Dame Emma Natasha Walmsley  (born June 1969) is the chief executive officer (CEO) of GlaxoSmithKline.  She succeeded Sir Andrew Witty, who retired in March 2017. Before GSK, she worked for L'Oréal for 17 years, and was a non-executive director of Diageo until September 2016. She grew up in Barrow-in-Furness, Cumbria, England.

Early life
Walmsley was born in June 1969 in Barrow-in-Furness in Lancashire (now Cumbria), the daughter of Vice-Admiral Sir Robert Walmsley and Lady (Christina V.) Walmsley ( Melvill). She boarded at St Swithun's School, Winchester, and has an MA in Classics and Modern Languages from Oxford University, where she studied at Christ Church.

Career
Walmsley worked at L'Oréal for 17 years where she held a variety of general management and marketing roles in Paris, London and New York. From 2007 she was based in Shanghai as General Manager, Consumer Products for L'Oreal China, where she ran the company's Chinese consumer products business, overseeing global brands including L'Oréal Paris, Maybelline and Garnier, as well as Mininurse, a Chinese skincare brand.

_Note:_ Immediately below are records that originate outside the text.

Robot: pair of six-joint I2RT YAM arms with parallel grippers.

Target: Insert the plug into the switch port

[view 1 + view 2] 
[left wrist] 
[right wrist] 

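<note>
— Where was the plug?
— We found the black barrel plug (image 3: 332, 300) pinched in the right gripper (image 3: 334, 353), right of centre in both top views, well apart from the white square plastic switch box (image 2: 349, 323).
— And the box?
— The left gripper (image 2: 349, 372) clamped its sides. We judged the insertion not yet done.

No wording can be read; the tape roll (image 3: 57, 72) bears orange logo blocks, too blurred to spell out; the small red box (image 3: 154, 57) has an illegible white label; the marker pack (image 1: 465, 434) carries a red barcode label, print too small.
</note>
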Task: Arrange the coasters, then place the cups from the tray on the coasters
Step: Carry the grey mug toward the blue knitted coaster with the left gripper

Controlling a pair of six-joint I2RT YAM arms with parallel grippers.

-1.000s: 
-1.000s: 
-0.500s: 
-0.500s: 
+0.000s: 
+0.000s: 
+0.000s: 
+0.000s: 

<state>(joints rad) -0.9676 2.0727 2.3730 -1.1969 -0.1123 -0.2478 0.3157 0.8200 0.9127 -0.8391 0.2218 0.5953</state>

At the time of her move to GSK in 2010, Advertising Age quoted company insiders surprised at her departure from L'Oreal, where she had been tipped for a senior global management role.

She joined GlaxoSmithKline in May 2010 as President of Consumer Healthcare Europe, rising in October 2011 to head its global consumer healthcare division as President of Consumer Healthcare Worldwide and a member of the executive team. In March 2015 she became the chief executive officer of Consumer Healthcare. Walmsley was particularly involved in leading the company's sales drive in emerging markets. Under her leadership the consumer products division, one of the world's largest consumer health groups with brands including Panadol, Voltaren and Horlicks, made up nearly a quarter of GlaxoSmithKline's revenues.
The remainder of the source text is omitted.